I was 17 and a half and had spent the previous 18 months homeless after fleeing a bed and breakfast due to the threat of violence and rape. Prior to this I was in the care of the Local Authority until they effectively kicked me out at the age of 16.
I owned a standard lamp, an armchair, a set of drawers with one drawer missing, a second hand divan bed base (I threw the mattress out as it was stained and made me feel sick), a table top cooker and a kettle – all donated from a charity.
The only clothes I owned were the ones on my back.
I can remember feeling very mixed emotions about this day, joy as I felt safe, fear as I had no idea how to run a home (I knew how to run from a home but that was not the same thing!) and also overwhelmed by the fact I had nobody to share this day with at all. This was me. I was alone and it was nearly Christmas. The enormity of what lay ahead was daunting, I had no guidance on applying for housing benefit, no idea how to inform fuel companies I was the person responsible for paying the bills or how I would pay bills.

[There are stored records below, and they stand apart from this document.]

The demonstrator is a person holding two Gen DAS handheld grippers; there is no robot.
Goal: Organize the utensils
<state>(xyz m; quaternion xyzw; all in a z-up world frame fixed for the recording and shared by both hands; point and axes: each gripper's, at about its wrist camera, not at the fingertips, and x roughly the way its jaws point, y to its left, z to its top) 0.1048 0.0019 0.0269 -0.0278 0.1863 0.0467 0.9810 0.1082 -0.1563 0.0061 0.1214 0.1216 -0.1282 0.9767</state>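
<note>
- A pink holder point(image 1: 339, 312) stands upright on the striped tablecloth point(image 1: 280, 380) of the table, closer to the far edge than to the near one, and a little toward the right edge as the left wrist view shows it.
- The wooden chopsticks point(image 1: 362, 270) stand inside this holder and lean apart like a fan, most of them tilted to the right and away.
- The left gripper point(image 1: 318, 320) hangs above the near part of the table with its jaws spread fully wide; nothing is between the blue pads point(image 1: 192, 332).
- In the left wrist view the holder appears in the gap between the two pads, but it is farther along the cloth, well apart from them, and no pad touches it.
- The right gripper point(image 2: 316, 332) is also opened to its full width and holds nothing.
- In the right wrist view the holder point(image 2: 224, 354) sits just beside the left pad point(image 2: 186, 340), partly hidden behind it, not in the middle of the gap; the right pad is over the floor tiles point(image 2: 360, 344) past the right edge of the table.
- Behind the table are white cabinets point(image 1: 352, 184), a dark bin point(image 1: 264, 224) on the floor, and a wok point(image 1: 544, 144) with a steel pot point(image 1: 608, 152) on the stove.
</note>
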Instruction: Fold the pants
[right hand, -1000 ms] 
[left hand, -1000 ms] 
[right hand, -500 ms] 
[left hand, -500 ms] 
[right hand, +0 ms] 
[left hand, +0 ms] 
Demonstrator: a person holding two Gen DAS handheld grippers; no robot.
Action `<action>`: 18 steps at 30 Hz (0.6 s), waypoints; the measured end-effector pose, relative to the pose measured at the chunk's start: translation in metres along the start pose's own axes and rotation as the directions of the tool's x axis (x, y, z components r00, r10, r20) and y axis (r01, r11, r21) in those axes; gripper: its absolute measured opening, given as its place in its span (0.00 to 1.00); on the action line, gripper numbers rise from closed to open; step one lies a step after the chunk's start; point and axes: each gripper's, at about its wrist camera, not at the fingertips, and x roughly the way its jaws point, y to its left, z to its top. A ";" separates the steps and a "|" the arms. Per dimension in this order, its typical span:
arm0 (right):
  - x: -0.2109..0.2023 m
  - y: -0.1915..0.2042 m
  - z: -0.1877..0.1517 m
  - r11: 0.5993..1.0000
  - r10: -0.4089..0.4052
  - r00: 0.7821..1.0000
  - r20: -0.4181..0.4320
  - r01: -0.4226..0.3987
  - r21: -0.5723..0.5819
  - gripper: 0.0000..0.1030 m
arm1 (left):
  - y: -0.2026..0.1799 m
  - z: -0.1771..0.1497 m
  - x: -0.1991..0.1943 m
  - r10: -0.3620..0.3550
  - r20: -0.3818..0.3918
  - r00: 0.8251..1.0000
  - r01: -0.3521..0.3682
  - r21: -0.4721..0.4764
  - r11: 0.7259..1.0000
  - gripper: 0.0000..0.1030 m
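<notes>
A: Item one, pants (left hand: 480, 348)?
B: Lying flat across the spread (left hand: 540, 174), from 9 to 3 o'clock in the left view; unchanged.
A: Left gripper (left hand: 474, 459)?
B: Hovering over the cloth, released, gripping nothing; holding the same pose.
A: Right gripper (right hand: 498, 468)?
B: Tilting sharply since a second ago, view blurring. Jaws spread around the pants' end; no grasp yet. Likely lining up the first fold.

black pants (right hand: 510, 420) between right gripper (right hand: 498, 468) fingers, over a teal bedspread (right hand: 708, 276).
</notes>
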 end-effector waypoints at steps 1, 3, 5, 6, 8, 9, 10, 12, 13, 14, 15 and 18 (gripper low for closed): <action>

As the weeks hurtled towards Christmas I can remember receiving income support and buying what was to be my Christmas dinner, a saucepan, a plate, knife, fork, spoon, mug and some Christmas lights. My Christmas dinner was tinned vegetables, one chicken breast and some instant gravy. It was horrible. As dire as my situation had been leading up to this point, I felt like this was one of the worst meals I had ever eaten.
There was not one single Christmas card on display – I had nobody. I was alone. I didn’t even own a radio or television. My Christmas tree was the standard lamp with the Christmas lights wrapped around it.
This was 30 years ago and that Christmas still hangs over me. Children in the care system don’t stop needing care once they hit 16, they do not cease needing guidance once they become ‘independent’, if anything children within the care system need more help and guidance because they do not have family.
I learned a valuable lesson 30 years ago, that ‘things’ do not mean anything. Christmas is not about presents under the tree, tacky plastic decorations, overindulging on food. Christmas is all about being with people who care and love each other. Family is so much more than those bonded by blood and Christmas is one day a year, just 24 hours out of 8,760.
If you are aware of somebody facing Christmas alone – extend your hand. It does not have to cost anything.